• [WORK REQUIRED] Starting at the line that holds "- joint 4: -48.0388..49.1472" and stopping at the line that holds "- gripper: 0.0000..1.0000", restate the records below word for word, with both of those lines included.

[Records contained in a dataset]
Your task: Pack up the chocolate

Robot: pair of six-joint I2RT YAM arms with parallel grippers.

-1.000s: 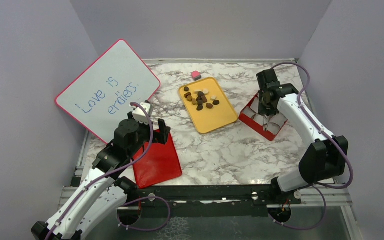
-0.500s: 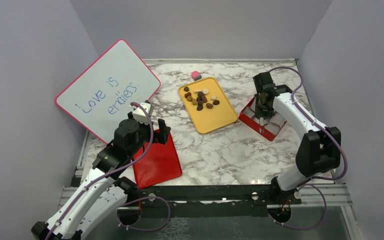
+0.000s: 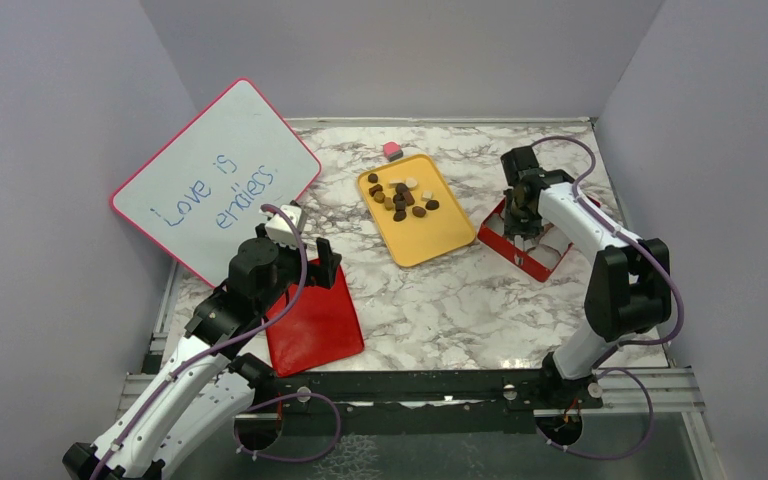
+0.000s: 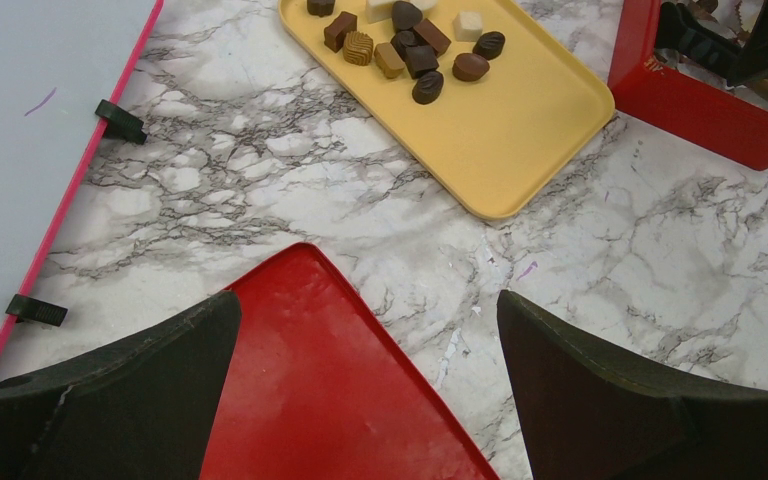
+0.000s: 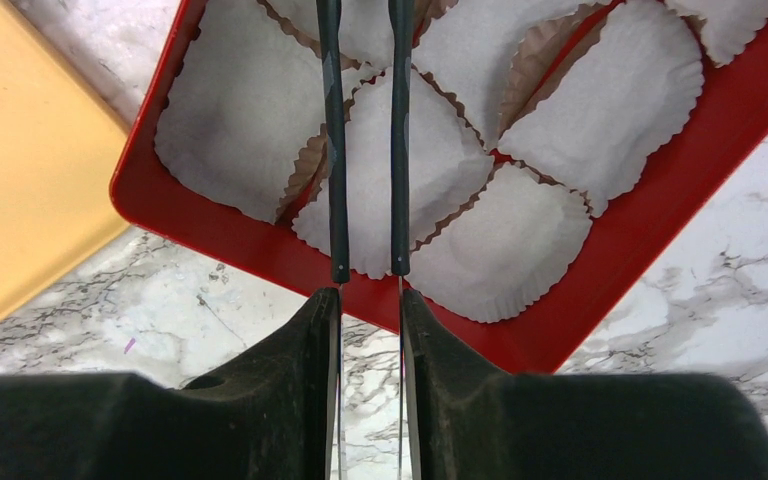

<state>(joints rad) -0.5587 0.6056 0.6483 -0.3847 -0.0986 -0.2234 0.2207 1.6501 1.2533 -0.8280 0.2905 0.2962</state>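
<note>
The chocolate (image 3: 401, 197), several dark, light-brown and cream pieces, lies on the far half of a yellow tray (image 3: 435, 240); it also shows in the left wrist view (image 4: 412, 52). My right gripper (image 5: 368, 305) is shut on thin dark tweezers (image 5: 365, 150) that reach over the red box (image 5: 610, 270) of white paper cups (image 5: 550, 110). The tweezer tips are out of view. In the top view this gripper (image 3: 522, 215) hangs over the box (image 3: 530, 262). My left gripper (image 4: 368, 330) is open and empty over a red lid (image 4: 330, 400).
A whiteboard (image 3: 215, 180) with a pink frame leans at the back left, close to my left arm. A small pink cube (image 3: 392, 150) lies behind the yellow tray. The red lid (image 3: 315, 325) lies at the near left. Grey walls close in the table.
My right gripper has moved slightly left and farther back over the red box, with the arm folding in. My left arm has not moved.
</note>
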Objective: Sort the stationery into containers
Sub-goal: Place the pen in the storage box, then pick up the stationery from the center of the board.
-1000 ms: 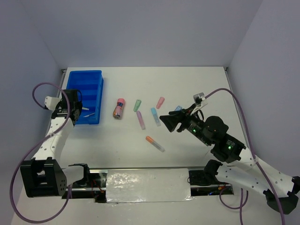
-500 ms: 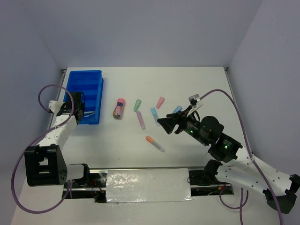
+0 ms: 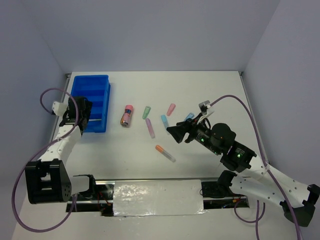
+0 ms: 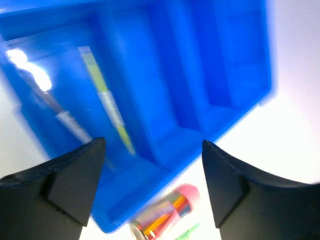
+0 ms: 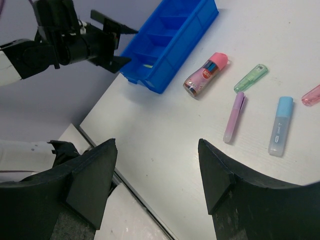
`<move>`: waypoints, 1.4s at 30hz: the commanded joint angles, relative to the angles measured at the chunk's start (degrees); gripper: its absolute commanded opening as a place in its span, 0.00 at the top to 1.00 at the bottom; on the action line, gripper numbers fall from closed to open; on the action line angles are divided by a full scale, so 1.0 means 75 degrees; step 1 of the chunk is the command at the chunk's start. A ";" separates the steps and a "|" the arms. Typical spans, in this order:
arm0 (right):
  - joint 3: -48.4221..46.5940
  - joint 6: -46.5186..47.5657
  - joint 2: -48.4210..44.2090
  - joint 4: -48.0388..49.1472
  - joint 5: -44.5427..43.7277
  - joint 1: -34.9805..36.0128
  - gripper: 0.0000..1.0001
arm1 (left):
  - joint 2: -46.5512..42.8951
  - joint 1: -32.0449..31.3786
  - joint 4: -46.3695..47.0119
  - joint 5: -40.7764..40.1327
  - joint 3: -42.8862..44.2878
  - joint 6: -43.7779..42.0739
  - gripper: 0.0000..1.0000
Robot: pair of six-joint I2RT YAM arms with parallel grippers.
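Note:
The blue container tray [image 3: 95,90] stands at the far left. My left gripper [image 3: 83,116] hangs over its near end, open and empty. In the left wrist view, the left gripper [image 4: 152,147] frames a compartment of the tray [image 4: 220,60] holding a thin yellow pen [image 4: 107,100] and a grey pen [image 4: 70,124]. On the table lie a brown-pink tube [image 3: 127,115], green [image 3: 146,112], pink [image 3: 171,109], purple [image 3: 150,128], light blue [image 3: 165,123] and orange [image 3: 165,153] markers. My right gripper [image 3: 173,131] hovers open beside the light blue marker, holding nothing.
The right wrist view shows the tray [image 5: 165,40], tube [image 5: 205,75], green marker [image 5: 250,77], purple marker [image 5: 233,117], light blue marker [image 5: 280,126] and the table's near edge [image 5: 120,175] under my right gripper [image 5: 157,145]. Walls enclose the table on three sides.
My left gripper has gone from nearly shut to wide open over the tray's near end. The right gripper has drifted slightly left, still open.

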State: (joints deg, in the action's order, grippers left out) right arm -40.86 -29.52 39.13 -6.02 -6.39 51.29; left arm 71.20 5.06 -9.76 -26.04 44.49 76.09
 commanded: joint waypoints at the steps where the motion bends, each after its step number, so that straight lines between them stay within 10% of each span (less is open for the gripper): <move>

• [RESULT BELOW]
  - joint 4: -48.0388..49.1472
  - joint 5: -44.5427..43.7277
  - joint 1: -34.9805..36.0128
  - gripper: 0.0000..1.0001
arm1 (left):
  - joint 2: -46.5512..42.8951
  - joint 1: -32.0449..31.3786
  - joint 4: -46.3695..47.0119
  - joint 5: -40.7764..40.1327
  - joint 3: -42.8862..44.2878
  - joint 6: -43.7779..42.0739
  - gripper: 0.0000..1.0000

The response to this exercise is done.